On March 14, 2025, Regtech Sumsub, a firm specializing in identity verification and anti-fraud solutions, issued a statement regarding a security incident involving Merkur AG, a prominent German company.
At Sumsub, they claim that security is their top priority, and they take all reports of potential vulnerabilities seriously.
Sumsub noted in a blog post that after a thorough investigation, they confirm that there have been “no data leaks or breaches on Sumsub’s side.”
The security incident in question was reportedly “caused externally by a third-party integrator used by our customer.”
According to Sumsub’s blog post, the client’s access credentials to the system became “publicly available due to the integrator’s negligence.”
More specifically, “an API misconfiguration flaw in the authentication process created by this integrator exposed Sumsub’s API tokens intended for user authentication.”
This misconfiguration in the “external integration, in turn, enabled unauthorized access to user data through the API. ”
Therefore the security failure pointed out by the reporter, Lilith Wittmann, was entirely “related to a third-party integration and was beyond Sumsub’s reasonable control.”
Importantly, Sumsub’s systems were “not compromised, as the unauthorized actor was using legitimate API credentials to make requests identical to those of regular users.”

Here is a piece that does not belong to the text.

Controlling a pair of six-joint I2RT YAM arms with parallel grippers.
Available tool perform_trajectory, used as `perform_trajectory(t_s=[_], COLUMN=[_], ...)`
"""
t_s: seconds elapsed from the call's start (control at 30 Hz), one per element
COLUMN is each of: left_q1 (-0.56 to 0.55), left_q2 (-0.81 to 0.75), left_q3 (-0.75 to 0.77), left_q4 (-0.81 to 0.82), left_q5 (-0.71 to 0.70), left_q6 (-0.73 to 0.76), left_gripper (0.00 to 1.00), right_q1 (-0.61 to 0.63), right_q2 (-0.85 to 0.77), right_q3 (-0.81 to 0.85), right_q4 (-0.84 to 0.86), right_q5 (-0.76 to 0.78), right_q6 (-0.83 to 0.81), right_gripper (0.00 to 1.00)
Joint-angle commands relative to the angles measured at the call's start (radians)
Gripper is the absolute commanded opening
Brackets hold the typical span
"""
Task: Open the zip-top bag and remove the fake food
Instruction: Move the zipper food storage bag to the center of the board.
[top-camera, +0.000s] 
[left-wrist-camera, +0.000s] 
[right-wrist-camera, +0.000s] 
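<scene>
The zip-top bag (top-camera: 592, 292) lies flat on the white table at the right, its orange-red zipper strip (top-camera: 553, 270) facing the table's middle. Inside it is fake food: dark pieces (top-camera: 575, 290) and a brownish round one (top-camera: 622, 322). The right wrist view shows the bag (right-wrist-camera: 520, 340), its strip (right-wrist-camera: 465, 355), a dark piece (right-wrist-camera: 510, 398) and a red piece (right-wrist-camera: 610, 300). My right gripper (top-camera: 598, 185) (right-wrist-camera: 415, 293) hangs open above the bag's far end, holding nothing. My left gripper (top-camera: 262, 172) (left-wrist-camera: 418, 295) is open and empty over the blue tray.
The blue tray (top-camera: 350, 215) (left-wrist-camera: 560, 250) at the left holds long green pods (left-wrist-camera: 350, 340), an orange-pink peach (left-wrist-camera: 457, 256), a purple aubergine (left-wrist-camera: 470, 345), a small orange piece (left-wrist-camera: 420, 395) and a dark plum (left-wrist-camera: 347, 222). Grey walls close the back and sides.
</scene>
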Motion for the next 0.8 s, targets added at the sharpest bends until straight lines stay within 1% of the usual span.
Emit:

The root cause of this incident was “created when their customer’s integrator made possible the exposure of user access tokens in verification links, which is comparable to publicly sharing private login credentials.”
Upon becoming aware that an unauthorized actor—later identified as Ms. Wittmann—had gained access to the client’s data, they claim to “have promptly contacted the customer with instructions on how to prevent any further exposure.”
Additionally, in advance of the publication, they “proactively reached out to Ms. Wittmann to conduct further investigation.”
Nevertheless, they claim to take this matter with the “utmost seriousness and will continue to enforce the highest security standards, working closely with our partners to prevent vulnerabilities and ensure robust protective measures are always in place.”
Their goal is to eliminate “any chance of a data leak to the maximum possible extent, period, even where the risk is not due to any oversight attributable to Sumsub.”
This event highlights the importance of maintaining a high level of security in a digital economy where cyberthreats evolve constantly.
As businesses increasingly rely on Regtech solutions like Sumsub’s to verify identities, combat fraud, and ensure compliance, the stakes for data protection have never been higher.
The global cost of cybercrime is projected to reach $10.5 trillion annually by 2025, driven by phishing, ransomware, and supply-chain attacks.
For Regtech firms, which process sensitive personal and financial data, a breach can erode trust, trigger regulatory penalties, and disrupt client ecosystems.
Sumsub’s response exemplifies how monitoring and transparency can mitigate damage, and it also serves as a wake-up call for the industry.
Competitors like Trulioo and Jumio face similar pressures, with Trulioo recently enhancing its encryption protocols and Jumio touting its biometric authentication advancements.
Sumsub’s edge lies in its AI-powered fraud detection, which identifies 2 million fraudsters in its database, yet this incident reveals that even advanced systems aren’t immune to human-centric exploits like phishing.
The broader Regtech sector must prioritize resilience, as clients—spanning fintech, crypto, and e-commerce—demand uninterrupted security amid rising digital adoption.
In a landscape where 91.64% of U.S. users pass Sumsub’s verification in under 50 seconds, speed must not compromise safety.
The Merkur AG incident reinforces that maintaining high security standards is paramount, protecting not just data but the vital trust that underpins the digital economy’s growth. Bad actors are now increasingly using AI to launch malicious attacks and Regtech firms like Sumsub need to constantly improve their products to address the rise in cyberthreats.